* [WHAT YOU HAVE TO DO]:
From the data that follows, copy every line holding the string "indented".

-------- DATA PROVIDED

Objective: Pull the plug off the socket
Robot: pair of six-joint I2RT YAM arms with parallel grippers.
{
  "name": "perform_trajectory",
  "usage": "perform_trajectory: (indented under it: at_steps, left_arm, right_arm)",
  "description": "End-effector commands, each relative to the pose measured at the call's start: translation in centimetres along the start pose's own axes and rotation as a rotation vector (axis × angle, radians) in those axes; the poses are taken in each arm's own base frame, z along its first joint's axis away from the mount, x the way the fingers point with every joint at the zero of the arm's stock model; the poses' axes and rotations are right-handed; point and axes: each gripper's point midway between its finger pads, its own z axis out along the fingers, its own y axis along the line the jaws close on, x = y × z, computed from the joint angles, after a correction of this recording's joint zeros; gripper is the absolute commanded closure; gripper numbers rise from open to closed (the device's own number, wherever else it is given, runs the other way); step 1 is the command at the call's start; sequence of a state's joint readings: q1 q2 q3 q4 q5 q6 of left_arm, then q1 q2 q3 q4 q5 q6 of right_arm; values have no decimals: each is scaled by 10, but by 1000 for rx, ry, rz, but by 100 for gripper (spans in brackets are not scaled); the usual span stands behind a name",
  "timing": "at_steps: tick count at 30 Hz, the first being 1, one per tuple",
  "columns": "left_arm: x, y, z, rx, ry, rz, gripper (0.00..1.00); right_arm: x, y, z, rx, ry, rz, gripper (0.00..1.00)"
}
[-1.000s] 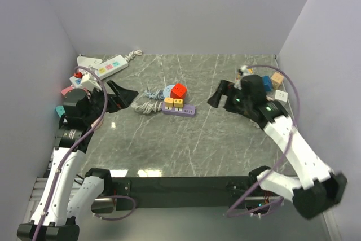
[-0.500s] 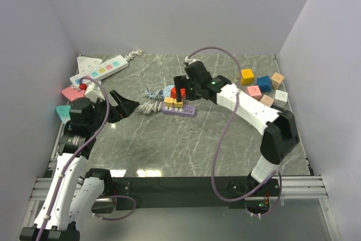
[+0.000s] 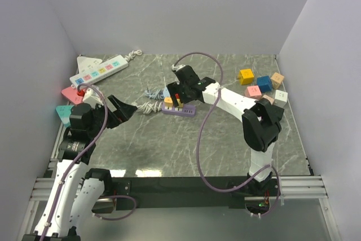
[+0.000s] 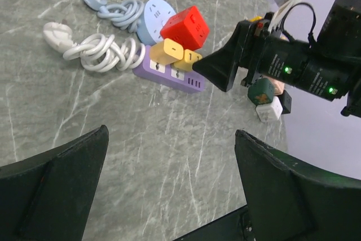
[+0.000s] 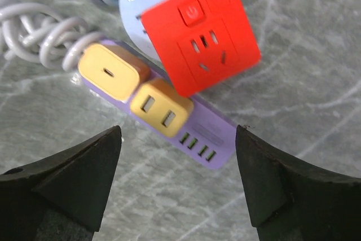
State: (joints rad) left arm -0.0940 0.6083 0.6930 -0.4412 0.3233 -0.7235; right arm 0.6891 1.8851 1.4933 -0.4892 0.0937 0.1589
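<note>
Right tool [image 5: 177,139] released over yellow plugs [image 5: 159,110] in lilac power strip [image 5: 210,135] — left tool [image 4: 172,134] released, at 9 o'clock.

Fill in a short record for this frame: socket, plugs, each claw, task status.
socket: lilac power strip, flat on the table, braided cord coiled beside it
plugs: orange-yellow plug and yellow plug, both seated in the strip
neighbour: red cube adapter, close behind the plugs
right claw: open, above the plugs, no contact visible
left claw: open, off to the left, apart from the strip
status: plug not yet pulled
</note>
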Motion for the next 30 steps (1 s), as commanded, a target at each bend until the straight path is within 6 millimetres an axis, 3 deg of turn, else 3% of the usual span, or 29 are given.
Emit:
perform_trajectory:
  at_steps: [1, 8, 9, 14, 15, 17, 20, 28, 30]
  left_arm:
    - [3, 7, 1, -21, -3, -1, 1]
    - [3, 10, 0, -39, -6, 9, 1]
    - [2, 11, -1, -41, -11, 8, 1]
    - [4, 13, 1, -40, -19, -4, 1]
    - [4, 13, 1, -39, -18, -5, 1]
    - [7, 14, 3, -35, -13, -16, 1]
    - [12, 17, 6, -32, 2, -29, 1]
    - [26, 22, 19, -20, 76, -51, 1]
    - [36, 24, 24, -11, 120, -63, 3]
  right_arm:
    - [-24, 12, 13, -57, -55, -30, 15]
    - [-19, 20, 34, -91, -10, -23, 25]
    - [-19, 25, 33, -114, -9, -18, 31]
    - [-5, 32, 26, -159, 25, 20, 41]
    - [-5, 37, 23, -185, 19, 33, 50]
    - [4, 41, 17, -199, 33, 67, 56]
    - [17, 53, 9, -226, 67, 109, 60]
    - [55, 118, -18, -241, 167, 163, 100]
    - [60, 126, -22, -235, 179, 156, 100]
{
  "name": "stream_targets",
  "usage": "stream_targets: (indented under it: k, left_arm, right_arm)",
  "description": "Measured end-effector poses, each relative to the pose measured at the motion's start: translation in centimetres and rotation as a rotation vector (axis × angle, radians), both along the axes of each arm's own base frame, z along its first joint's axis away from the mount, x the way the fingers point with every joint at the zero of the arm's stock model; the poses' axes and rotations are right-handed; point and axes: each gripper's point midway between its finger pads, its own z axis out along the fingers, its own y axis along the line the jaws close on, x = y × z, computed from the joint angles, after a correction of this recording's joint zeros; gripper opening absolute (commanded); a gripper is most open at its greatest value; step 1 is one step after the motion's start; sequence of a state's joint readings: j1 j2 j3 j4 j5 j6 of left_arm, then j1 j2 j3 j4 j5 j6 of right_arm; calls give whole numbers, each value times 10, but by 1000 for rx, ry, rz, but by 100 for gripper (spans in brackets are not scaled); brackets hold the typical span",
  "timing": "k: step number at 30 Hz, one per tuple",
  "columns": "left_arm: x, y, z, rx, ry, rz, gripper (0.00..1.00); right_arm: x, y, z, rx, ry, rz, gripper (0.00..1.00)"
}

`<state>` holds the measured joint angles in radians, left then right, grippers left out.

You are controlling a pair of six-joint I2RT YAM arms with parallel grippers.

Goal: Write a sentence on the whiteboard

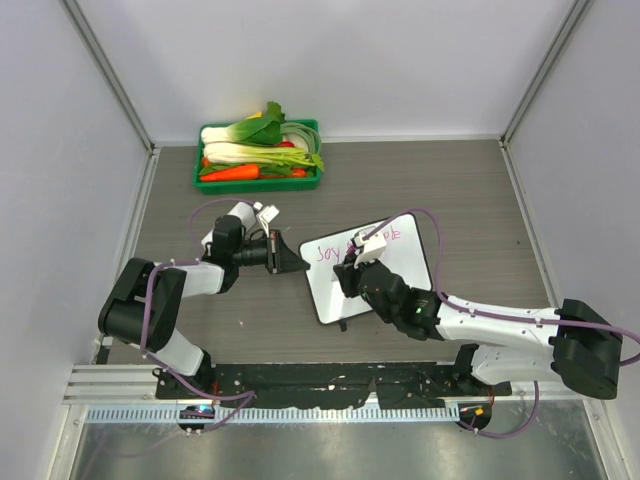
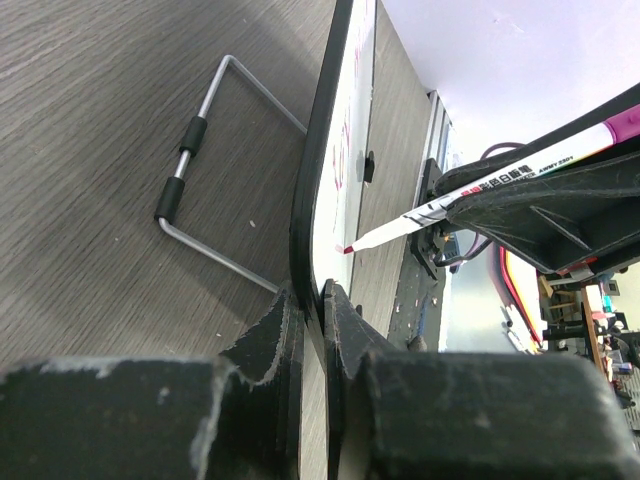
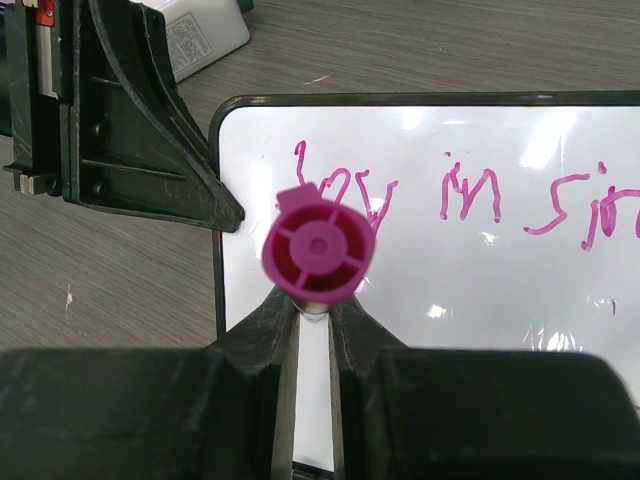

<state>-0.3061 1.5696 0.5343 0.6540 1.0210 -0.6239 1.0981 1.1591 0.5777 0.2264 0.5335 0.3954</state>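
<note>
The whiteboard [image 1: 395,265] stands tilted on the table in front of both arms. My left gripper [image 1: 298,262] is shut on its left edge; in the left wrist view the two fingers [image 2: 275,330] pinch the dark rim [image 2: 312,180]. My right gripper [image 1: 355,265] is shut on a white marker [image 1: 372,237] with a magenta end [image 3: 318,245]. The marker's tip [image 2: 346,248] sits at the board's face. The sentence [image 3: 470,195] runs in pink letters across the top of the board [image 3: 480,310], reading roughly "Joy in sim", its right end cut off.
A green tray [image 1: 258,186] of vegetables lies at the back, beyond the left arm. The board's wire stand [image 2: 190,150] rests on the wooden table behind the board. A white labelled part [image 3: 200,35] sits on the left arm. Enclosure walls close three sides.
</note>
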Motion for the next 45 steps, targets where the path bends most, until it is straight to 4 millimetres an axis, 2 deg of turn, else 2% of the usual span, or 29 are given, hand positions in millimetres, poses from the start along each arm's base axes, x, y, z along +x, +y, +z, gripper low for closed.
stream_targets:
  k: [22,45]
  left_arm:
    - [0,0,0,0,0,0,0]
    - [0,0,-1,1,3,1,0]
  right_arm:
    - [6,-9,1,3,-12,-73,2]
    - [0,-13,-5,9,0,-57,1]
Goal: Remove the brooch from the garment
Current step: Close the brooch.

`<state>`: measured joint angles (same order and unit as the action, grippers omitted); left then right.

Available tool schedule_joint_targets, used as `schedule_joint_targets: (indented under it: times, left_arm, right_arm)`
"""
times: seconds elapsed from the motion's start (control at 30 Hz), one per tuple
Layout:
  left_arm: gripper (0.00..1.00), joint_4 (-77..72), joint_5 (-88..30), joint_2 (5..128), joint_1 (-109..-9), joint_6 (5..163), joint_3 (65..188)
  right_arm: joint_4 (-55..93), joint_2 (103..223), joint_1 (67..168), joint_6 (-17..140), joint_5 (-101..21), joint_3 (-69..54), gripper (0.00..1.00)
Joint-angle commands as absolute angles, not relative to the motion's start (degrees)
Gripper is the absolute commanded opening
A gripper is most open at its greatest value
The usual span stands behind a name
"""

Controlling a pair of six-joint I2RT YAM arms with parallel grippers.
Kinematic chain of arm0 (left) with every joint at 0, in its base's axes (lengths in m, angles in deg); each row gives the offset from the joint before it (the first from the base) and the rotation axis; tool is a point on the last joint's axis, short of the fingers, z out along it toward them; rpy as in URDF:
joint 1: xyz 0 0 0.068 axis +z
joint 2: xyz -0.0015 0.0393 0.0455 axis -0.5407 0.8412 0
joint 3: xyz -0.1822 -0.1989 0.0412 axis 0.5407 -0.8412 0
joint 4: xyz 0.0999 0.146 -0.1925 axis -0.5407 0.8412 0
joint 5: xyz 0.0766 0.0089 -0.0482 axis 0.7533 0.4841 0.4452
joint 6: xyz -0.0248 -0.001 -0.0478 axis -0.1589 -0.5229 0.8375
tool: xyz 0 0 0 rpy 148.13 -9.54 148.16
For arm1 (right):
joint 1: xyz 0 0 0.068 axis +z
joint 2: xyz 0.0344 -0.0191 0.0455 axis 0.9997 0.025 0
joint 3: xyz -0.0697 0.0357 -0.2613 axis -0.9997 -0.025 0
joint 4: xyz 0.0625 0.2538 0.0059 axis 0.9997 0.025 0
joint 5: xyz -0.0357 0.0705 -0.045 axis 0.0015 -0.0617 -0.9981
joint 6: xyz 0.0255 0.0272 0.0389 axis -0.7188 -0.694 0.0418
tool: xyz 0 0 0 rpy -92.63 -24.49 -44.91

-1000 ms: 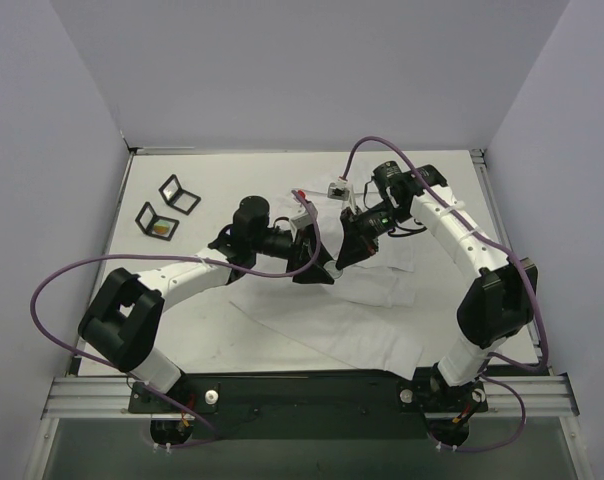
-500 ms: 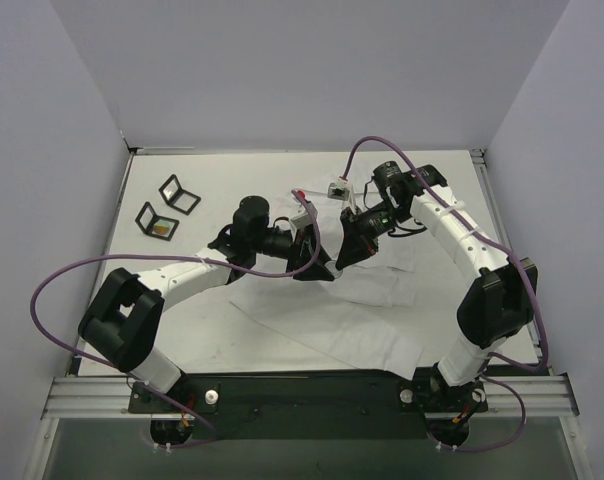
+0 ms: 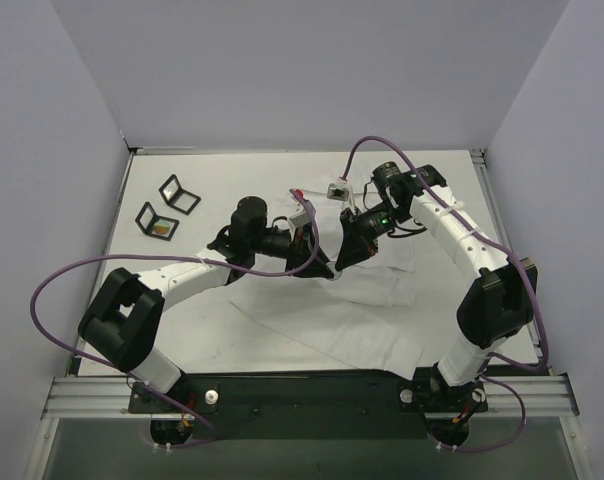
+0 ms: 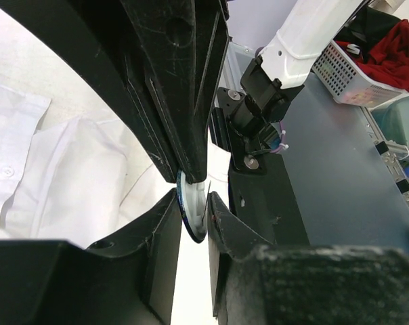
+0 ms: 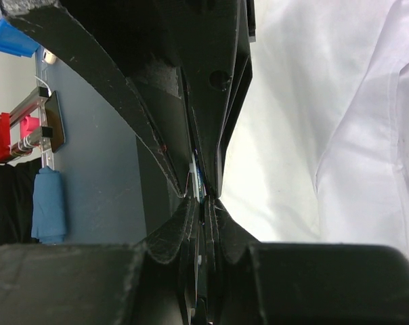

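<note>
Left gripper (image 4: pixel 194 201) is closed down on the brooch (image 4: pixel 194 220), one finger against each face. The brooch is a thin round disc seen edge-on, pale with a dark bluish rim. I can't tell whether it's pinned to the cloth.

Jammed right up against that spot, tip to tip, is the right gripper (image 5: pixel 204 202). Its fingers are pressed together and its tips meet the disc's edge, so it crowds the whole area. No idea what it's pinching, if anything.

Underneath and around both grippers is the garment (image 3: pixel 367 325), a white shirt lying rumpled on the table (image 3: pixel 242 175). You can see soft folds and a small button just off to the side of the left fingers.

Further out on the left arm's side, well apart from the action, sit two little black-framed squares (image 3: pixel 180 194) (image 3: pixel 156 220). Purple cables (image 3: pixel 52 290) loop off both arms.
</note>
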<state>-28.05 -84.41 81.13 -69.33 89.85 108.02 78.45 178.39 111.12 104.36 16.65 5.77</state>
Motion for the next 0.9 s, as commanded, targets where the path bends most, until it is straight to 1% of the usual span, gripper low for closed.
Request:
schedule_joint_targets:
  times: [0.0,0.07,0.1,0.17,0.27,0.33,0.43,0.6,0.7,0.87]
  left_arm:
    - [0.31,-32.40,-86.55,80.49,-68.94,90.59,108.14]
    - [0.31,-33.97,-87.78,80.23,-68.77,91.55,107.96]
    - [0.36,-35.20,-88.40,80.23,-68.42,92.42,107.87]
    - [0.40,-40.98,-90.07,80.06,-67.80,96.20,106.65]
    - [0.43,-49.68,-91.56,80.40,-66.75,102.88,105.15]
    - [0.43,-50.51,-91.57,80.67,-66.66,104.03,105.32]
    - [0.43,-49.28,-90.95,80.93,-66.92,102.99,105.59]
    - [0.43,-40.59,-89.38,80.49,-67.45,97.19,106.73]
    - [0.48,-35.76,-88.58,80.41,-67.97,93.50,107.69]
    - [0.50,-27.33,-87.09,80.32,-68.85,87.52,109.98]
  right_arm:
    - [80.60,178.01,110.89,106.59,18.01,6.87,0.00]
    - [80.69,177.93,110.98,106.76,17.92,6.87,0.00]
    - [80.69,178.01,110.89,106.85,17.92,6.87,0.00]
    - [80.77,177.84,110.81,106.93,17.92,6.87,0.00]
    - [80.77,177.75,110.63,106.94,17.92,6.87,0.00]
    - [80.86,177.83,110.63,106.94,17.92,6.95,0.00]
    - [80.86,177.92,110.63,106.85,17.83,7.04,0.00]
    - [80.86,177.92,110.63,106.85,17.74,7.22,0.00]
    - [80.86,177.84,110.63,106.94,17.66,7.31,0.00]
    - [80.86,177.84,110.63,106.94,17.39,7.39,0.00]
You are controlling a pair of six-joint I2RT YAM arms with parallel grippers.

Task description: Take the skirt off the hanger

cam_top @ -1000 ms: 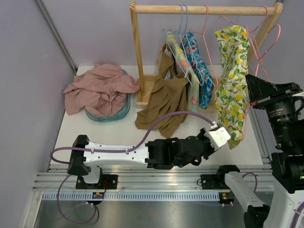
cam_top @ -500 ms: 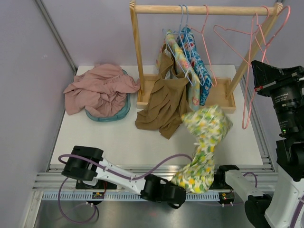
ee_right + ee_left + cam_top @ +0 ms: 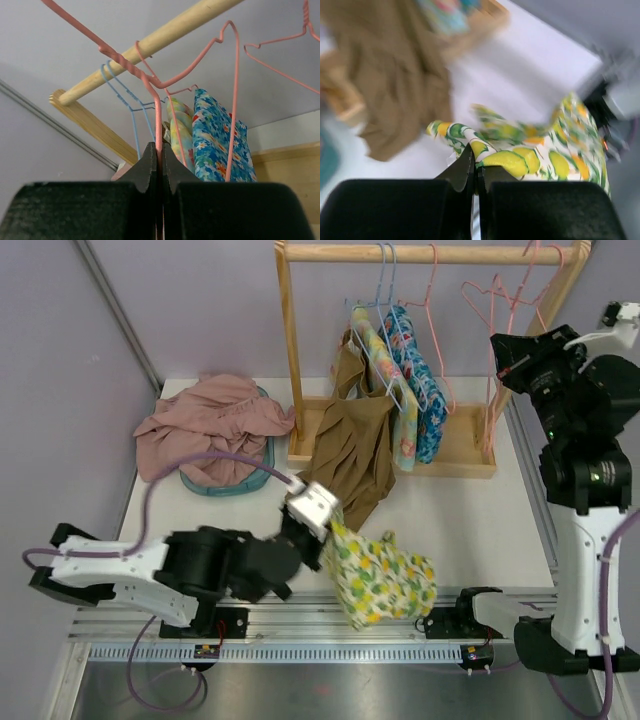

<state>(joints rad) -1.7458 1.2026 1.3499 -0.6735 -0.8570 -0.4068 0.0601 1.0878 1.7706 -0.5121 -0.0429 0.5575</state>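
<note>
The skirt (image 3: 385, 578) is white with a yellow lemon and green leaf print. It hangs bunched from my left gripper (image 3: 328, 527) over the table's front edge, off the hanger. In the left wrist view my left gripper (image 3: 475, 159) is shut on a fold of the skirt (image 3: 555, 150). My right gripper (image 3: 503, 352) is high at the right, shut on the wire of a bare pink hanger (image 3: 489, 400) below the wooden rod (image 3: 430, 254). In the right wrist view the gripper (image 3: 160, 150) pinches the pink hanger (image 3: 155, 107).
The wooden rack's base (image 3: 462, 455) stands at the back centre. A brown garment (image 3: 350, 450) and floral garments (image 3: 420, 390) hang on blue and pink hangers. A pink cloth pile (image 3: 210, 425) lies in a teal basin (image 3: 252, 476) at back left.
The skirt came off the pink hanger. My left arm swung it from the right front to the centre front. My right gripper rose with the bare hanger toward the rod.
</note>
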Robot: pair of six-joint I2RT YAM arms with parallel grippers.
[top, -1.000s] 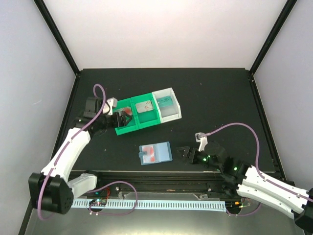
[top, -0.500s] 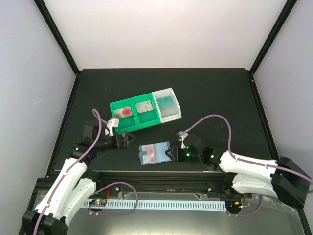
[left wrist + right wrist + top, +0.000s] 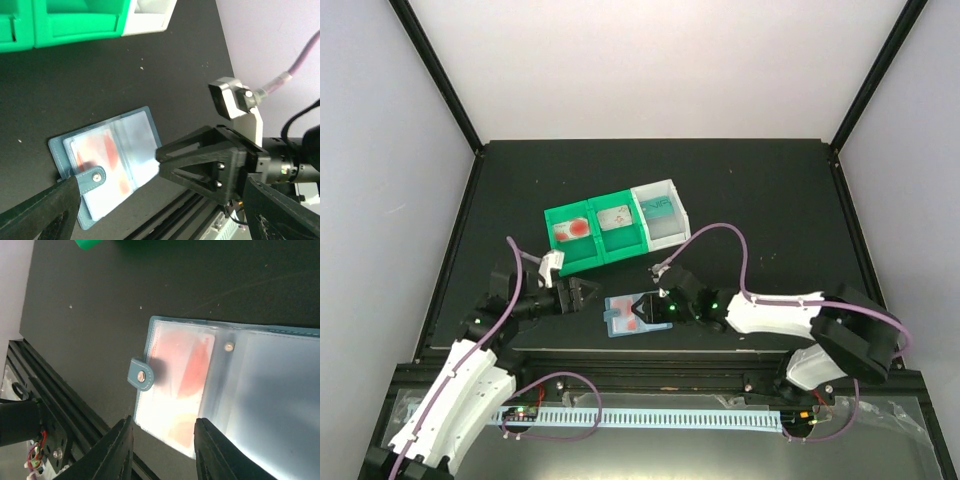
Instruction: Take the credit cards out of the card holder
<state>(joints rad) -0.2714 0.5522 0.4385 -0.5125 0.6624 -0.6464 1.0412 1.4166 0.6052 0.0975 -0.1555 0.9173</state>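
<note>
The card holder lies open and flat near the table's front edge, its small tab on the left. A whitish credit card with red marks shows inside its left pocket; the right pocket looks pale and blurred. My right gripper hovers low over the holder, open with its jaws fairly close together and nothing between them. My left gripper stands wide open just left of the holder, empty. A teal card lies in the white bin.
A green two-compartment bin with a card in each compartment stands behind the holder, joined to a white bin. The black front rail runs just below the holder. In the left wrist view the right gripper touches the holder's edge.
My left arm drew back from the green bin toward the holder's left side. My right arm swung left onto the holder, and its jaws narrowed.
</note>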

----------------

* [YOUR RESPONSE]:
  "usage": "perform_trajectory: (indented under it: at_steps, left_arm, right_arm)",
  "usage": "stream_targets: (indented under it: k, left_arm, right_arm)",
Available tool schedule_joint_targets, used as `schedule_joint_targets: (indented under it: times, left_arm, right_arm)`

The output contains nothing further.